Try it with zero GPU/torch first

Want to see the pipeline wiring without installing torch? Run it as far as the dataset and inspect the command TrainCraft would run with a dry run — see Inspect before you train below.


The mental model

TrainCraft never reimplements training — it drives MACE's mace_run_train. Think of the [training] stage as a careful, reproducible front-end:

graph LR
    DS["dataset.extxyz<br/>(labelled frames)"] --> SPLIT["split<br/>train / valid"]
    SPLIT --> EXPORT["re-key labels<br/>→ REF_energy, REF_forces, …"]
    EXPORT --> CMD["render<br/>mace_run_train …"]
    CMD --> RUN["run MACE"]
    RUN --> MODEL["model/<name>.model<br/>+ manifest.json"]

core does the bookkeeping — splitting, re-keying labels, rendering the exact command, recording a manifest — and MACE does the maths. Because core only builds a command and shells out, the heavy torch/MACE stack lives in its own container (traincraft-mlip.sif) and the same config runs locally or on a GPU node (more on that at the end).


Where training sits

Training is the final stage of the spine — it consumes the dataset:

geometry → sample → select → label → dataset → TRAIN

Add [training] and traincraft run will execute it after the dataset is written. You can also run it on its own with the stage command (handy on HPC, where it becomes a GPU job):

traincraft stage train train.toml

Anatomy of [training]

Here is a fully-annotated section. Every field has a sensible default; you'll usually set only the first handful.

[training]
type             = "mace"            # (1) the trainer backend
name             = "cu_finetune"     # (2) names the output .model
foundation_model = "medium"          # (3) what to fine-tune from
strategy         = "multihead"       # (4) how to fine-tune
heads            = ["energy", "forces", "stress"]   # (5) what to learn
e0s              = "foundation"      # (6) isolated-atom energies
pt_train_file    = "mp"              # (7) replay data
valid_fraction   = 0.1               # (8) train/valid split
max_num_epochs   = 200
batch_size       = 10
device           = "cpu"             # (9) "cuda" on a GPU node
default_dtype    = "float64"
  1. type — which trainer plugin. mace ships today; the interface is pluggable (a future MatterSim/Orb/SevenNet backend is one new file).

  2. name — the output model is model/<name>.model. Use a descriptive, versioned name (cu_finetune_v1) so iterations don't collide.

  3. foundation_model — the pretrained model you fine-tune from. A MACE size name (small / medium / large), a foundation alias (mace-mp0, mace-off23), or a path to a local .model. Start from the strongest foundation you can afford — the research shows foundation quality matters more than almost anything else you tune here.

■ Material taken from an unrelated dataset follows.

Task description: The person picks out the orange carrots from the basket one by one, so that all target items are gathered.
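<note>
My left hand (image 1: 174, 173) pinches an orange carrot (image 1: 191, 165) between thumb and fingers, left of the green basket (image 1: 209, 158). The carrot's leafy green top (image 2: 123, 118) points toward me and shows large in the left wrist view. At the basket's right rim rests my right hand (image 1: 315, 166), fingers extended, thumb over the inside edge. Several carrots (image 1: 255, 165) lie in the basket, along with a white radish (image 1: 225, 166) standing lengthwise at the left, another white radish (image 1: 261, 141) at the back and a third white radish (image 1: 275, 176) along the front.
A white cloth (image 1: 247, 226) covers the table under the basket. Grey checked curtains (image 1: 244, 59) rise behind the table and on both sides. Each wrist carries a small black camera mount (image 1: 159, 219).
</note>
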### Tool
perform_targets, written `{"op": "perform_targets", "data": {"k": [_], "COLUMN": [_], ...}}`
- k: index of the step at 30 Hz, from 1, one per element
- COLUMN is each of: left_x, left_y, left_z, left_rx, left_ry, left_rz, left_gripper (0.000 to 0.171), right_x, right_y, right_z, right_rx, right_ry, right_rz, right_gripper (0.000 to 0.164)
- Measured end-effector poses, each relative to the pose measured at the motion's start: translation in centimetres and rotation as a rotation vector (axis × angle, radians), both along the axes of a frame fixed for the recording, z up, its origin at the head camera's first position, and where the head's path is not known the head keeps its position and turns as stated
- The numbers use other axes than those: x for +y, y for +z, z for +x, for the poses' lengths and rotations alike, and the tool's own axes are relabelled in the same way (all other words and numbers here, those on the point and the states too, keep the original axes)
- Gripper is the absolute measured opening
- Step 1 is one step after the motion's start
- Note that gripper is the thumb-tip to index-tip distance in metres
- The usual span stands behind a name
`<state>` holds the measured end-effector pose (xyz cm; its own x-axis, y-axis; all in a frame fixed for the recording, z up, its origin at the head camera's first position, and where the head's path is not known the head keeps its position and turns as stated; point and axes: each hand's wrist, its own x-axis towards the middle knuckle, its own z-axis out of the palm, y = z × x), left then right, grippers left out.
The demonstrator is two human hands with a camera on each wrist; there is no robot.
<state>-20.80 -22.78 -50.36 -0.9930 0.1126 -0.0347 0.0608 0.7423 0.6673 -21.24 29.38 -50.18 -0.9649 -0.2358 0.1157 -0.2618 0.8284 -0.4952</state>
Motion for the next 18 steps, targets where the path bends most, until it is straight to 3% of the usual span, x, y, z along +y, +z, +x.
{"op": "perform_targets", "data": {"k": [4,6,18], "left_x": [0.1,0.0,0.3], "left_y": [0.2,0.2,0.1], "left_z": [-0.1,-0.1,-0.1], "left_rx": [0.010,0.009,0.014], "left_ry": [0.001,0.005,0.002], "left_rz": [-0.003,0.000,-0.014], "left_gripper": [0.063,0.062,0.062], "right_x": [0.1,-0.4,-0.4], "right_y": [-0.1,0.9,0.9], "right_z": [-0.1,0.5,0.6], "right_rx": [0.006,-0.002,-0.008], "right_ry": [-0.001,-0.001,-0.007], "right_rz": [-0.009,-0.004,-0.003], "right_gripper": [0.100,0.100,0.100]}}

  4. strategyhow to fine-tune (see the three strategies).

  5. heads — the properties the model learns. This single list also selects the MACE model architecture (see Multi-head).

  6. e0s — how isolated-atom reference energies are set (see E0s).

  7. pt_train_file — replay/pretraining data for multihead fine-tuning; "mp" downloads the Materials Project subset, or give a path to your own.

  8. valid_fraction — fraction of your data held out for validation. The split is deterministic given [run].seed.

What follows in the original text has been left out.